Bernard Malamud was born was born on April 28, 1913 in Brooklyn, New York. His parents Max and Bertha Fidelman Malamud had immigrated to Brooklyn from Russia and met in the States. They owned a grocery store in Brooklyn, which accounts for the primary role of a grocery store in The Assistant and other Malamud stories. Malamud graduated from Eramus Hall High School in 1932. He went on to graduate from City College of New York with a B.A. in 1936. Six years later he earned a Master's Degree in English literature from Columbia University. Malamud began writing stories after graduating from Columbia. He took a job with the Bureau of the Census in Washington, D.C. in 1940, but left to become an evening instructor in English at Eramus High School. In 1949, he joined the faculty of Oregon State University where he remained until 1961 when he began working at Bennington College. He married Ana de Chiara in 1945 and had two children, Paul and Janne.

Malamud's first novel, The Natural, was published in 1952 and many critics see it as a necessary reference text for Malamud's later work. In the novel, which was later popularized in a movie staring Robert Redford, Malamud uses a realistic, yet folkloristic technique to explore the idea of the American dream, as seen with through the career of a baseball player. By mixing allegory and realism, Malamud explores the motifs of character development, the American dream, and the transcendence of the self. Most of these motifs reappear in Malamud's second novel, The Assistant which was published in 1957.

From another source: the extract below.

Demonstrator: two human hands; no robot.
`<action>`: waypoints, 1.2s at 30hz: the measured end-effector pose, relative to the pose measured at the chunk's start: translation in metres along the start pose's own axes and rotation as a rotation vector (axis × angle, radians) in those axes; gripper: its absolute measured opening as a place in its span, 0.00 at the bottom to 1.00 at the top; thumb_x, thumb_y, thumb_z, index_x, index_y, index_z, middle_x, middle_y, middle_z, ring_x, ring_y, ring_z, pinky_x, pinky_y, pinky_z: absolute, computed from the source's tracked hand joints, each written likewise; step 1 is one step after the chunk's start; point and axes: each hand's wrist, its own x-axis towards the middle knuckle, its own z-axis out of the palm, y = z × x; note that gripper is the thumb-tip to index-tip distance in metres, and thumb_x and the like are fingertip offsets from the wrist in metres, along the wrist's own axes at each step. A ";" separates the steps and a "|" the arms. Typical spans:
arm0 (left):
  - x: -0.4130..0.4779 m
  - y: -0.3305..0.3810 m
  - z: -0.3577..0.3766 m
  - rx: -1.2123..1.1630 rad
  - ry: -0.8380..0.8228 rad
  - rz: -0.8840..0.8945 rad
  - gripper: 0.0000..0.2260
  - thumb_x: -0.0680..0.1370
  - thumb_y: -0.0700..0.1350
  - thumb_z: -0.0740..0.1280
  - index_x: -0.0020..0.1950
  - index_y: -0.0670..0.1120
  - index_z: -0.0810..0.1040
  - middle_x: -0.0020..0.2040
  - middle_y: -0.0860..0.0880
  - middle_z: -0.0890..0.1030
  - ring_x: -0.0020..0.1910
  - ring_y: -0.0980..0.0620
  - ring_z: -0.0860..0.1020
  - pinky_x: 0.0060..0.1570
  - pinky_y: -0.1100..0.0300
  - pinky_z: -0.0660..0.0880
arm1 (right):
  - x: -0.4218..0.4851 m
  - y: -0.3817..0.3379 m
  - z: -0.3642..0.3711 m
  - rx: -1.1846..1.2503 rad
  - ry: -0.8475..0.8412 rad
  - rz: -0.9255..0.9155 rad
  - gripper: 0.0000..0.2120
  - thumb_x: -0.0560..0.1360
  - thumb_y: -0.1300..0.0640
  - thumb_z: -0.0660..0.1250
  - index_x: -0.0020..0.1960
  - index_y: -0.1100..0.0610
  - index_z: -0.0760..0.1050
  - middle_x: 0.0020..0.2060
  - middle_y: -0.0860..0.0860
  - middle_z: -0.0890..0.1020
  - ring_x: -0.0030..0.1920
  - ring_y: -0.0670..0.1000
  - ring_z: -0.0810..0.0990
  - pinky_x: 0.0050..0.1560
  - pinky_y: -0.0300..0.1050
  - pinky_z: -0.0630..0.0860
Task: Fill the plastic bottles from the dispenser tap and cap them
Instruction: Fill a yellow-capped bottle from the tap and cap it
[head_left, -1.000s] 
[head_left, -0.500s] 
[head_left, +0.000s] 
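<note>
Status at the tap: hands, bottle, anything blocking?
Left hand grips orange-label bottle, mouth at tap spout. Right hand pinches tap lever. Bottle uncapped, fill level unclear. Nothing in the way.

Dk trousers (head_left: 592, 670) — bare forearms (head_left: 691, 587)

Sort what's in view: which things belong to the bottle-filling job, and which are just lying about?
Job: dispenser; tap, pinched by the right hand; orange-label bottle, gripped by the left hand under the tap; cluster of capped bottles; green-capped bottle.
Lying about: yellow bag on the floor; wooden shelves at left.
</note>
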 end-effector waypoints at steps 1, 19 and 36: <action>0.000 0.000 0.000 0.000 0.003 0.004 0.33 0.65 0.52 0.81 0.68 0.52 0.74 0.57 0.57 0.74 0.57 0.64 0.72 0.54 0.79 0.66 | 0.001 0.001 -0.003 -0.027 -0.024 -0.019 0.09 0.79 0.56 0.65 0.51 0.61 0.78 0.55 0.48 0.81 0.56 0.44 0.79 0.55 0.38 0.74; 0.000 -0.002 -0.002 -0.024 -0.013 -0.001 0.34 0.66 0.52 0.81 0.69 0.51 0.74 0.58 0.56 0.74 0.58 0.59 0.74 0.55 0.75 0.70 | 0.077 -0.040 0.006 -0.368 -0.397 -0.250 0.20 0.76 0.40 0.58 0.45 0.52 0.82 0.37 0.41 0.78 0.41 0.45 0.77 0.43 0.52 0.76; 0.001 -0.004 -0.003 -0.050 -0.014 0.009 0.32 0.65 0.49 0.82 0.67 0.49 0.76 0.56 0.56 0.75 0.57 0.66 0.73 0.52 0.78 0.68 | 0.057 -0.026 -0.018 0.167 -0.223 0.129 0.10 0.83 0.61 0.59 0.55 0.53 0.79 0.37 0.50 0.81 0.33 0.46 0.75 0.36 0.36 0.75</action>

Malamud uses the The Assistant to address some of the motifs from The Natural, but sets the novel in an immigrant setting with strong Jewish main characters. The novel manages to evoke the tradition of Yiddish folklore while maintaining Malamud's training in classic literature and philosophy. The main character of the novel, Morris Bober, for example can be interpreted from both traditions. Some critics have pointed to Morris Bober being a version of the schemiel, a traditional archetype from Yiddish folklore who acts as an ironic hero, using light humor and irony to soften an otherwise harsh world. At the same time other critics have suggested Morris Bober as the embodiment of the existential "I-THOU" philosophy described by Bober's close namesake, Martin Buber. Both of these interpretations seem fitting and they demonstrate that Malamud's novel reflects his ethnic familial background, while also maintaining the intellectual tradition in which he was trained. Malamud always objected to being called a "Jewish writer," because he has found the term too limiting. Malamud's main premise as a writer, as he explains, was "to keep civilization from destroying itself". As such, he worked for humanism—and against nihilism".

Malamud's other publications include The Magic Barrel, a collection of short stories, in 1952; A New Life in 1961; The Fixer in 1966; Pictures of Fidelman, a collection of short stories, in 1969; The Tenants in 1971, Dubin's Lives in 1979, and God's Grace in 1982. Malamud won the National Book Award twice for the The Magic Barrel and The Fixers in 1959 and 1967. He won the Pulitzer Prize in 1967 for The Fixers, as well. He died on March 18, 1986 in New York City.